Yes, I agree there is a memory leak caused by counters. It needs further investigation, I am planning to do that but it may take me a few days.

leculver commented 1 year ago

Hello! I dug into this with @davmason.

I don't believe this is a real memory leak, I think you are just being surprised by normal GC behavior. Turning on these EventCounters simply adds some "work" to the system, and doing that work creates some managed objects which quickly becomes garbage that the GC will eventually clean up.

I took your repro program and let it run for a bit. You are 100% correct that the overall memory usage goes from ~50mb -> ~200mb over the course of an hour or so, then plateaus. I used a small tool I wrote to compare the memory usage early in the application and after a few minutes. The difference seems to be entirely from the GC heap and some PAGE_READWRITE segments which seem to be old GCHeapSegments that haven't been decommissioned yet:

Begin:

> !maddress

Region Type--------------Count-----------Size---------------Size (bytes)
GCHeapSegment       |       80 |      67.40mb |               70,676,480
PAGE_READWRITE      |       21 |       3.26mb |                3,416,064
HandleTable         |        5 |      48.00kb |                   49,152

> !dumpheap -stat
00007ffb59b9ed08     3395       353080 System.Diagnostics.Tracing.CounterPayload

End:

> !maddress
Region Type--------------Count-----------Size---------------Size (bytes)
GCHeapSegment       |       68 |     135.56mb |              142,143,488
PAGE_READWRITE      |       48 |      45.80mb |               48,025,600
HandleTable         |        6 |      56.00kb |                   57,344

> !dumpheap -stat
00007ffb59b9ed08    71000      7384000 System.Diagnostics.Tracing.CounterPayload

On the surface, it looks like CounterPayload (and related objects) are "leaking", but just looking at raw memory (or the raw output of !dumpheap) is misleading. Pulling up the "End" state in PerfView shows that most of this memory is actually garbage on the GC heap. I.E., unrooted memory that the GC will eventually get around to collecting. (Note: you have to set "ExcPats:" to "" in the PerfView UI to show garbage objects.) There's a couple other objects too related to tracing not shown here:

Name                                                        Inc %            Inc     Inc Ct Exc %          Exc   Exc Ct
 System.Private.CoreLib!Diagnostics.Tracing.EventPayload     19.0      1,738,240     40,740  13.6    1,249,360   20,370
+ [not reachable from roots]                                 19.0      1,738,240     40,740   0.0            0        0

So, this seems to be a case where the GC has decided to simply not collect some objects yet, but it would eventually. Of course, sometimes we have bugs in our diagnostic tools, such as ClrMD and PerfView so it would be good to confirm this is really garbage that will be collected eventually.

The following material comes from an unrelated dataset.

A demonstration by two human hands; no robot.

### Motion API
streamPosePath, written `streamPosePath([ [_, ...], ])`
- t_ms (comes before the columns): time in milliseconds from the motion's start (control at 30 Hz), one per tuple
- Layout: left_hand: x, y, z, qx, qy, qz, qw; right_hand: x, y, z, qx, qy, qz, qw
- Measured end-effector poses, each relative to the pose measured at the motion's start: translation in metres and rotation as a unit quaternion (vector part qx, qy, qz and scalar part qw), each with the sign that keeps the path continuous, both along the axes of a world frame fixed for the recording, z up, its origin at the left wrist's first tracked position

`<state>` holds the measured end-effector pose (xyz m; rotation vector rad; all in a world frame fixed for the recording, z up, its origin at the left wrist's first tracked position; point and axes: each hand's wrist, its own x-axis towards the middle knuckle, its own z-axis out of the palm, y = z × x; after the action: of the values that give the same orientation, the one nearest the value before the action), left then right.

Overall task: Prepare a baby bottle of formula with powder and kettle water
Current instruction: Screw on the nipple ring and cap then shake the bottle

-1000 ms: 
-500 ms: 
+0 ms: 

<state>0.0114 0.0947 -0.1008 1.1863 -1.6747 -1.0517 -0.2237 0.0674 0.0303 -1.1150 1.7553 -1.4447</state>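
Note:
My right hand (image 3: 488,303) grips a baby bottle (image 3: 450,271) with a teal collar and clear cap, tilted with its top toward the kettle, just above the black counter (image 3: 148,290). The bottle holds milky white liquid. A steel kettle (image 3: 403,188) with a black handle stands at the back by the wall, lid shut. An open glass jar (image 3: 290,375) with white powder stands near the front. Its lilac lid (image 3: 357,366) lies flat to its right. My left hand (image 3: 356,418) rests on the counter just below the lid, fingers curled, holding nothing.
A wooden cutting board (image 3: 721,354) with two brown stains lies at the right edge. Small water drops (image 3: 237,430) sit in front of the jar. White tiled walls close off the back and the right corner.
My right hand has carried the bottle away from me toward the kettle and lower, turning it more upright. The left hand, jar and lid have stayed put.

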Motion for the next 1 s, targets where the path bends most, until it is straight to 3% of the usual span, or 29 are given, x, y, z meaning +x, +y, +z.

If you add the following code to the very top of your repro program, you'll notice this "leak" completely goes away, the app will hold at ~50mb of memory usage. (Obviously this is not meant to be production code, just an example to prove this is the reason your memory is growing.)

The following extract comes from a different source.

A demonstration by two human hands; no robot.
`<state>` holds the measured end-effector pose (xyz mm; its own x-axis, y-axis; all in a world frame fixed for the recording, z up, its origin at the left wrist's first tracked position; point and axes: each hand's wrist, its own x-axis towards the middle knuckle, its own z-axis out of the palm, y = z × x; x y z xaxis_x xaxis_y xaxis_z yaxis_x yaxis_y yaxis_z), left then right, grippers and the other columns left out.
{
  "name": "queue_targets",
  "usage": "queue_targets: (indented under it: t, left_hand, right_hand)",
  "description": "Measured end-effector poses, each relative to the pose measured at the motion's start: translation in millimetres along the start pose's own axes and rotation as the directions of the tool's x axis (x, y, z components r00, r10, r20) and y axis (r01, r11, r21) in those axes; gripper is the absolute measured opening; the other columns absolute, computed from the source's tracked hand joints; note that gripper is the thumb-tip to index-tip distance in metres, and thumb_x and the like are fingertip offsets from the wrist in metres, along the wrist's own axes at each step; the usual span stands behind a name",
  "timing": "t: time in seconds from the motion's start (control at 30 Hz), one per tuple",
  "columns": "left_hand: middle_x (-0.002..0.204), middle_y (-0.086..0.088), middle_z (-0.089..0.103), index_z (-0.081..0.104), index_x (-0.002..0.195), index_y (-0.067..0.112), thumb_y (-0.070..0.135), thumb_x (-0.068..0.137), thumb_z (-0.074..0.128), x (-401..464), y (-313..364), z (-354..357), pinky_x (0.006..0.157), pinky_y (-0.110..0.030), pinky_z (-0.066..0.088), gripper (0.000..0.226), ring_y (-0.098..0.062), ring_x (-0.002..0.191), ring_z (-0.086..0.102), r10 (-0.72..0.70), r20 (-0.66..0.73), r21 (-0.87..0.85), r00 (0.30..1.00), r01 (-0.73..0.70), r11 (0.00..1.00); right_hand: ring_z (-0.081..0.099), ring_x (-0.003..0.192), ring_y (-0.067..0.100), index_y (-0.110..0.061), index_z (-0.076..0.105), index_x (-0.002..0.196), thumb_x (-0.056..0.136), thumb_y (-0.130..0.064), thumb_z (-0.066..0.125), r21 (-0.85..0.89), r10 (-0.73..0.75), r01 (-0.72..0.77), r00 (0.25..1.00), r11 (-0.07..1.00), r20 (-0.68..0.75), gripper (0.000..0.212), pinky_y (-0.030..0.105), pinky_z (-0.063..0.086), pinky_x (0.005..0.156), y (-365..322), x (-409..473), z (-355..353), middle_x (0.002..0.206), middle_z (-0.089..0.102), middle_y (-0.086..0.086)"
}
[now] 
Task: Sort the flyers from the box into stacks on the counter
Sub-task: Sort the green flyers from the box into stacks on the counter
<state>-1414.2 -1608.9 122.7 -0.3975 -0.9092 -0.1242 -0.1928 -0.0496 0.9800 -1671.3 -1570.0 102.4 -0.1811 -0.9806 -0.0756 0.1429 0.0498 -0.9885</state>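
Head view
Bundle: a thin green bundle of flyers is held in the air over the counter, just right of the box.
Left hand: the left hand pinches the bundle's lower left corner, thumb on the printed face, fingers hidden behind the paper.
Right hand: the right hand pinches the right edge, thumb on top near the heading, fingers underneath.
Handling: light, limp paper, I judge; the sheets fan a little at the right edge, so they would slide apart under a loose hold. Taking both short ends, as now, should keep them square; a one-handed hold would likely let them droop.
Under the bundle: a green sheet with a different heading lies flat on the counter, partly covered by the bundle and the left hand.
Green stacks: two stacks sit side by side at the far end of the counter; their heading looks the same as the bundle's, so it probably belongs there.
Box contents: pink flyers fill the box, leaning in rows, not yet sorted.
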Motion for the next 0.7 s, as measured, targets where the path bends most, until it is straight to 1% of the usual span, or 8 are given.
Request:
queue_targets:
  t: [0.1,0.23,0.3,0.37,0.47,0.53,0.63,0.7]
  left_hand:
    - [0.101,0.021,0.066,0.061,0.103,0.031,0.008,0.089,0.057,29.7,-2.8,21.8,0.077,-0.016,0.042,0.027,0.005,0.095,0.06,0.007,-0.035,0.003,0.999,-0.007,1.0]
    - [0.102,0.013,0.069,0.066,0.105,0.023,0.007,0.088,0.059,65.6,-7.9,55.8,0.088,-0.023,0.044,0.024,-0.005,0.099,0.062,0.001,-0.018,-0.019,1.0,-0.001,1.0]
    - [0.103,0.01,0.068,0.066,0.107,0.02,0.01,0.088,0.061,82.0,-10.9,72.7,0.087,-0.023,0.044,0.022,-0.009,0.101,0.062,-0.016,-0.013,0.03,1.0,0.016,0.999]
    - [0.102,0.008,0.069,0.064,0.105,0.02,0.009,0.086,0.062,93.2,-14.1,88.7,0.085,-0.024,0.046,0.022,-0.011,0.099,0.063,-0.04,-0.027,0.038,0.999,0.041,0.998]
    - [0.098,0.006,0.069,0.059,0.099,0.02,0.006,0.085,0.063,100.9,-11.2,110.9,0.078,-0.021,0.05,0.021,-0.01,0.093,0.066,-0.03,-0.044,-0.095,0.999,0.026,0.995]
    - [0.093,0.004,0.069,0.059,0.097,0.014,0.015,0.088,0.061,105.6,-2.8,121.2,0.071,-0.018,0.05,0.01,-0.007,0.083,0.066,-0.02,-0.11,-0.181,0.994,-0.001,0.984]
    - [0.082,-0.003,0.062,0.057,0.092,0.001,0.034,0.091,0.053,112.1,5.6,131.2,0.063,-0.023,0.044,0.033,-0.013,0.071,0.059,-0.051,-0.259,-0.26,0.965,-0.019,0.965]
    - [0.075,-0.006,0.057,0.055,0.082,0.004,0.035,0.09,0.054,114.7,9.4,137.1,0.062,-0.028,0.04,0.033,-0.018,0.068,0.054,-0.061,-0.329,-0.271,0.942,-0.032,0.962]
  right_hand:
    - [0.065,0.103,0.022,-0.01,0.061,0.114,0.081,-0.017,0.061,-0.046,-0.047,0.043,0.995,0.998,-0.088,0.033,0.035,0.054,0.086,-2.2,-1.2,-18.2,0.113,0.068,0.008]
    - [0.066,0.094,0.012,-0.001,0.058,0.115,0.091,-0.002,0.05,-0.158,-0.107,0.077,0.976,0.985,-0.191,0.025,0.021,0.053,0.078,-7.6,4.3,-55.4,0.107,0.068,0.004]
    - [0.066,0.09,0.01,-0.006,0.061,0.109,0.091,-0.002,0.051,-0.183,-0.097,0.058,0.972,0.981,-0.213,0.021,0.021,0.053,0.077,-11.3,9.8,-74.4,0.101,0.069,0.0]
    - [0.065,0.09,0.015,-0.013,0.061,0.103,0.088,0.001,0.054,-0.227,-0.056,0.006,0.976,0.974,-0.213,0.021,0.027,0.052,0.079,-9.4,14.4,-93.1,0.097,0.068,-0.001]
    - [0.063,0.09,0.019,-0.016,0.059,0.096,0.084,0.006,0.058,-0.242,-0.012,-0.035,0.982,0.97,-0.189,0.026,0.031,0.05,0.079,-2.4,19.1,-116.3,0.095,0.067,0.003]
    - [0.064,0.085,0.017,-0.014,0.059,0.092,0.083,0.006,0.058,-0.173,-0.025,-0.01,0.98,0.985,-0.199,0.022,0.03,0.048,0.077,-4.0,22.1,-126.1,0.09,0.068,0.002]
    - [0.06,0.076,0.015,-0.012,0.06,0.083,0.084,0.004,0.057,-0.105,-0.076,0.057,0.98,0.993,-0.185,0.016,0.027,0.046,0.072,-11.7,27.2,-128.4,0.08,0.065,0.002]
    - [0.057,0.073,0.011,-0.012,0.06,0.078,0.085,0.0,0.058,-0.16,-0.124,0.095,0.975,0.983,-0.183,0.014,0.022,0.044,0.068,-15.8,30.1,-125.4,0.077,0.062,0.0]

Thread t = new Thread(GCCollectThread);
t.Start();

void GCCollectThread(object? obj)
{
    while(true)
    {
        Thread.Sleep(2000);
        GC.Collect();
        GC.WaitForPendingFinalizers();
        GC.Collect();
        Console.Write(".");
    }
}

One last note, the reason the HandleTable grows a little bit above is because it looks like the event code uses some weak GC handles to do its work. Those will also be cleaned up when the GC cleans up the rest of the garbage laying around. Weak handles don't keep objects alive.

I'm happy to take a closer look if I missed something here, or if you all have any other questions. Thanks!

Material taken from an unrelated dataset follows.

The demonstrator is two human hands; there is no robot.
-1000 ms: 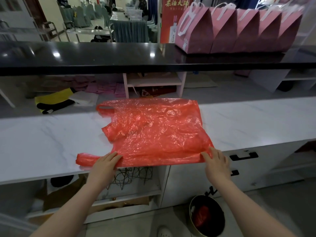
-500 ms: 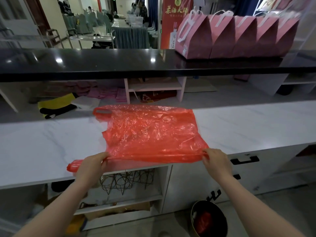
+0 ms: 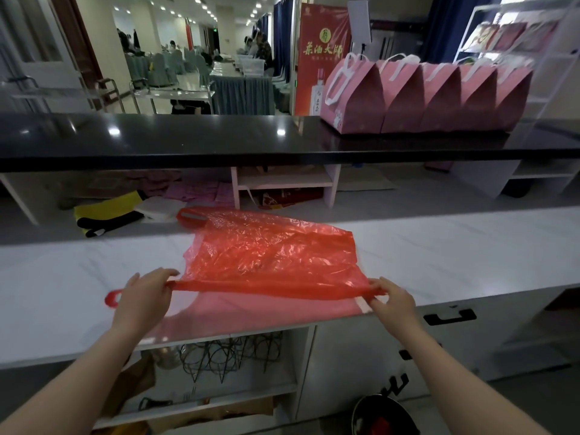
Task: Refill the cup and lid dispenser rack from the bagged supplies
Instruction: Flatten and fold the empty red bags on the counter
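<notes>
Both hands lift the near edge of the red plastic bag [image 3: 270,255] off the white desk [image 3: 470,246]: left hand [image 3: 142,301] and right hand [image 3: 390,301] each have a pinching grip on it.

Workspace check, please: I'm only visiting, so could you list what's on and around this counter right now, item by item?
Surface: white marble-look counter, with a black shelf above it.
Job's things: red plastic bag, flat and seemingly empty, its near edge lifted off the counter; no cups, lids or dispenser rack seen.
Clutter: yellow and black cloth; wire frames under the counter; round bin on the floor.
Grippers: left hand and right hand each pinch a near corner of the bag.
Cables: nothing seen.
Surroundings: pink gift bags on the black shelf; a hall with tables and seated people beyond.
</notes>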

sandersaares commented 1 year ago

Thanks a lot for the detailed investigation! What you say makes a lot of sense.

I confirm that when I add this force-GC loop, memory usage looks quite normal. With just an EventListener, it is pretty much flat. With the extra 1000 event counters, it grows by an extra 50 MB over an hour but then levels off, which also seems within the bounds of normality.

image

I feel rather stupid for not trying out a forced GC loop in my initial repro. Sometimes life with GC is so simple I forget it exists at all!